» ACTIVITY: From the line containing "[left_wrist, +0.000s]" down to the last line of the material, return those lines verbatim and only those.

» EXTRACTED DATA:

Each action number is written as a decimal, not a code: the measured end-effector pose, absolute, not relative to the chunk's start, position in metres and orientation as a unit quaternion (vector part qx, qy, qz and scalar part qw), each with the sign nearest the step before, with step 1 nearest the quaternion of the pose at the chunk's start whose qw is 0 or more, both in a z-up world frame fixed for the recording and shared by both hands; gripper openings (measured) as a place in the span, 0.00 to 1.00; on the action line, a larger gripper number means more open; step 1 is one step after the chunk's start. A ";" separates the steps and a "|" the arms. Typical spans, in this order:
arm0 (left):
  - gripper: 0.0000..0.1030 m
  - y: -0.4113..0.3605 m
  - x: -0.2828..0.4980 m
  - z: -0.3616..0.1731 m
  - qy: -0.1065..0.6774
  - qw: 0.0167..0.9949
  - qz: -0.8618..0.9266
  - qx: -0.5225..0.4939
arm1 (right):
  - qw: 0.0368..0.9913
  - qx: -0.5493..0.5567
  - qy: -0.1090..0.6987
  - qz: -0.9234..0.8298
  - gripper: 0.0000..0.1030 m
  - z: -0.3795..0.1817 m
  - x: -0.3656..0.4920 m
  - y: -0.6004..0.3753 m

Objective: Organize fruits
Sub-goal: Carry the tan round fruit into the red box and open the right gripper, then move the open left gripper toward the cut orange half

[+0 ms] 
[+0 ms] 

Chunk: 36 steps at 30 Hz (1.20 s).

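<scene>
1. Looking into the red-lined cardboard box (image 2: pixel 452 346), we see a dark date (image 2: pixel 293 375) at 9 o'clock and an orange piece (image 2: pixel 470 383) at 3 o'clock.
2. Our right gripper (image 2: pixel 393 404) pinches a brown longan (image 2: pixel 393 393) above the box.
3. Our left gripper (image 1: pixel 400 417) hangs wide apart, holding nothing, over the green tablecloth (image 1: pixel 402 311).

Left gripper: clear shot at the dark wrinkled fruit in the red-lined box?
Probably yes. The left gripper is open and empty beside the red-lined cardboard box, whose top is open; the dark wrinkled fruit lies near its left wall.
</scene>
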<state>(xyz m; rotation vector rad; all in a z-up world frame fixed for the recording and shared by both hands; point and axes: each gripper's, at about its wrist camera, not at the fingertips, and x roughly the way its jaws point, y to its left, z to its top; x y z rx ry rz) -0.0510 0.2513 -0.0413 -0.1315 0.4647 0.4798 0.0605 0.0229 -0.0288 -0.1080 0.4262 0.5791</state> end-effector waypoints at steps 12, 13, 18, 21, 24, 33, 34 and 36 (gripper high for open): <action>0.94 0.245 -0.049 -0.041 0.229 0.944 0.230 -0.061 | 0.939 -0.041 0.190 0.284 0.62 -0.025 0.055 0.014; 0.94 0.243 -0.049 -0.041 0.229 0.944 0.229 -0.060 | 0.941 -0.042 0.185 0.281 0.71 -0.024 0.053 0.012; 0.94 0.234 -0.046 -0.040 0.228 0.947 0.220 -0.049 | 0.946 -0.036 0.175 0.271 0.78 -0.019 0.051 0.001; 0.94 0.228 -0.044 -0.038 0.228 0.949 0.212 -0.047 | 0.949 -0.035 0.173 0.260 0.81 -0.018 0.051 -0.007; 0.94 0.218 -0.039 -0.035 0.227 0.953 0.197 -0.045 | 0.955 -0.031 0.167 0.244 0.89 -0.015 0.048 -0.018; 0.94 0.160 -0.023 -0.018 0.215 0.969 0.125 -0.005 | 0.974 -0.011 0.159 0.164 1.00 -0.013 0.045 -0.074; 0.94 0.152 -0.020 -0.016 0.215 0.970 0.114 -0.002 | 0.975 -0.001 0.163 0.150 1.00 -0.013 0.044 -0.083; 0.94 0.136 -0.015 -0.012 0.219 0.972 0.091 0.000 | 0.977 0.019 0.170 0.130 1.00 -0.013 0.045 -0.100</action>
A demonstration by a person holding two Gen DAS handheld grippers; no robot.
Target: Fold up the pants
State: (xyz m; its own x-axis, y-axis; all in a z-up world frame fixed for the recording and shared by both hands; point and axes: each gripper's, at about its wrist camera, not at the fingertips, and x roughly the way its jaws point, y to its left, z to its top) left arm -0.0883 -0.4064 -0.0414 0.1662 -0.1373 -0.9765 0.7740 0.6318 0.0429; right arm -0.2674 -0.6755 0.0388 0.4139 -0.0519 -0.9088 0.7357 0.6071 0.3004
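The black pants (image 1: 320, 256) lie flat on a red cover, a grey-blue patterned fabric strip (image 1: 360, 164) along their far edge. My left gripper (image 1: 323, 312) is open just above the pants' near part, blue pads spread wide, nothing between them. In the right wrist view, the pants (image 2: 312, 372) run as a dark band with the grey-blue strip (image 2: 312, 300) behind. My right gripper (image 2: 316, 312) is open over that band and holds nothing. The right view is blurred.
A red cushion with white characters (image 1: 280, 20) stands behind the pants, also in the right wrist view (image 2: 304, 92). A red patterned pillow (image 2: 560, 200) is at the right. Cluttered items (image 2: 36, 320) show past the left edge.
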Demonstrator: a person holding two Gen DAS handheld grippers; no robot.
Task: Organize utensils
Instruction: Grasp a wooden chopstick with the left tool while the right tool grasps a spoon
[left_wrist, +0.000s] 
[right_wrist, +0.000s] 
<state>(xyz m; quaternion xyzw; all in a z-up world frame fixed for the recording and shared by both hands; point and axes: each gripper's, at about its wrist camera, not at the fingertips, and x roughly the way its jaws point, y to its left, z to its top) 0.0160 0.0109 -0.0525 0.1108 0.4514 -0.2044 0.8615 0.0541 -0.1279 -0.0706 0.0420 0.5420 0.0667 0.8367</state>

» RESPONSE BELOW:
[left_wrist, +0.000s] 
[right_wrist, +0.000s] 
<state>(xyz m; quaternion xyzw; all in a z-up world frame fixed for the recording and shared by both hands; point and axes: each gripper's, at about its wrist camera, not at the fingertips, and x roughly the way its jaws point, y to its left, z to its top) 0.0160 0.0109 -0.0525 0.1108 0.4514 -0.2044 0.8615 0.0541 -0.1279 -0.0706 0.0420 0.5420 0.0667 0.8367</state>

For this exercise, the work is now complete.